A History Lesson With Booze ®

Skill, Luck, and the Shady Underground World of Pinball

Pinball was once considered a shady game of chance -- banned in many American cities. Learn how a single lucky shot changed the rules... then shoot down a custom cocktail that'll make you tilt.

AFP/Getty Images
AFP/Getty Images

In the early 1940s, New York was apparently a really safe place – beause what city officials feared most was pinball. That’s probably an overstatement, but officials did consider pinball a shady game of chance. They lumped it in with other bright, flashing gizmos you dropped coins into, like slot machines.

Cops took to raiding pinball parlors and in January, 1942, Mayor Fiorello LaGuardia straight-up banned them. Soon other big cities did, too.

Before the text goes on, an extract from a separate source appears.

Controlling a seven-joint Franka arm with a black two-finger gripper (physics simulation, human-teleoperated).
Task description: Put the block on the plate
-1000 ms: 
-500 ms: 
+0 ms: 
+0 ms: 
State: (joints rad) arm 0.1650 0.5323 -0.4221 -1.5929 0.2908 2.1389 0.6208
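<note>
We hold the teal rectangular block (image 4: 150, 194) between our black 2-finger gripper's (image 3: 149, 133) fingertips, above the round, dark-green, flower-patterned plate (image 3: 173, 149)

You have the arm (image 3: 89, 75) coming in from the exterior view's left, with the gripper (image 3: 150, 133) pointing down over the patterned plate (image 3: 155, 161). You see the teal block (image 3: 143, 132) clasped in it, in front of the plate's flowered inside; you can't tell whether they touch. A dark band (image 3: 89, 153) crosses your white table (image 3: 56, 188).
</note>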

Not that you couldn’t still get a pinball fix. Even cities with bans let you have a machine in your own home. And some let you install machines in your business, too, if they gave out an occasional free ball. But in New York? Pinball remained a shadowy, underground craze.

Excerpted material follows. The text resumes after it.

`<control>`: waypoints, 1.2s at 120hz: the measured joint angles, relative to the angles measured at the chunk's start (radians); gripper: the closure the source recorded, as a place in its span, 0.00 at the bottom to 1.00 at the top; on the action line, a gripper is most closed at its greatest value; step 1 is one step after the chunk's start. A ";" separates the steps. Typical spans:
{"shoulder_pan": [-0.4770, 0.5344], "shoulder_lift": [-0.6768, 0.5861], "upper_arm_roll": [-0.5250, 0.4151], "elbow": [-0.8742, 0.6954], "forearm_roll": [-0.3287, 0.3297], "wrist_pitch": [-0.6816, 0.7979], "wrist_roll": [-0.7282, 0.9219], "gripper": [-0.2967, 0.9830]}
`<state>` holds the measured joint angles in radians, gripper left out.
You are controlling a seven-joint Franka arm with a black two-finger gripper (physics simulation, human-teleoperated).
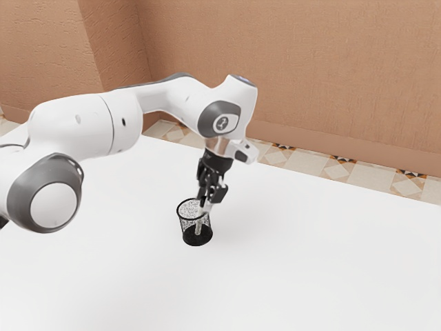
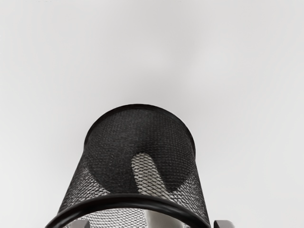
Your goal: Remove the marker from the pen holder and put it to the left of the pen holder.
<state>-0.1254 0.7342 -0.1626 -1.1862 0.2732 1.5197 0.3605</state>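
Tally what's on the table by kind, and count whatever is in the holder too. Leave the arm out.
Pen holder: 1
Marker, in the holder: 1
Total: 2

The pen holder [image 2: 114, 137] is black, its sides an open mesh of fine criss-crossed wire, its rim and base solid bands of the same black. The marker [image 2: 147, 173] inside is pale whitish grey, latticed by the dark mesh across it. The desk [image 1: 310, 269] is plain white, shading to light grey. The arm [image 1: 79, 127] is glossy white with dark grey joint parts, and the end effector [image 1: 212, 200] is mainly black. The wall [image 1: 289, 62] is orange-tan, and the cream floor tiles [image 1: 314, 164] carry brown, orange and black geometric motifs.
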 joint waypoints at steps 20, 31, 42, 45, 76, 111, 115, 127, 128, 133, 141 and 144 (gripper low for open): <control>-0.004 0.001 0.000 0.007 0.000 0.010 -0.018 0.61; -0.005 0.001 0.000 0.006 0.000 0.012 -0.027 0.67; -0.005 -0.001 0.000 0.006 -0.001 0.014 -0.034 0.73; -0.005 -0.002 0.000 0.006 -0.002 0.015 -0.036 0.74; -0.001 -0.058 -0.001 -0.001 0.005 0.002 -0.050 0.81; 0.009 -0.179 0.014 -0.015 0.014 -0.109 -0.060 0.83; 0.009 -0.193 0.016 -0.016 0.015 -0.127 -0.060 0.83; 0.012 -0.225 0.036 -0.020 0.026 -0.182 -0.061 0.84; 0.012 -0.226 0.039 -0.020 0.027 -0.187 -0.061 0.84; 0.012 -0.230 0.062 -0.024 0.030 -0.209 -0.061 0.84; 0.020 -0.229 0.091 -0.040 0.034 -0.239 -0.061 0.84; 0.025 -0.227 0.102 -0.050 0.035 -0.248 -0.061 0.84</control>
<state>-0.1005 0.5069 -0.0602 -1.2367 0.3079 1.2712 0.2996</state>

Until May, 1976, that is. That’s when a trade group called the Music & Amusement Association went to city council to get the ban overturned. To do it, they had to prove pinball was not a game of chance. So they called in a ringer: Roger Sharpe.

Sharpe had written about the game in GQ and The New York Times. He was also an awesome player. If he could call a pinball shot in advance and then make it – clearly this was a game of skill. So a pinball machine was set up in a Manhattan courtroom, Sharpe announced he’d make a shot straight up the middle lane… and he did it.

He scored the political equivalent of multi-ball. The council overturned the ban on the spot, arguably ushering in one of the golden ages of pinball. By the way: Sharpe later said that historic shot was pure luck.

The Roger

Photo credit: Elana Lepkowski, stirandstrain.com
Photo credit: Elana Lepkowski, stirandstrain.com

Rolled up by Peter Lederman, owner of The Fifth Estate, a bar – and vintage pinball parlor – in Brooklyn, New York. Named after Roger Sharpe, the man who played to beat the ban.

  • Honeydew melon, scooped with a (pinball sized) melon baller
  • Absinthe
  • Granulated sugar
  • 3/4 ounce Limoncello

Scoop the melon into balls and leave to soak in absinthe. Once saturated, remove from liquid and roll in the sugar to coat, creaking a sparkling appearance.

Pour Limoncello into a Champagne flute. Top with Prosecco. Drop one of the finished balls into the flute.  Bounce it around while drinking until it’s time for it to go down the hole – your mouth.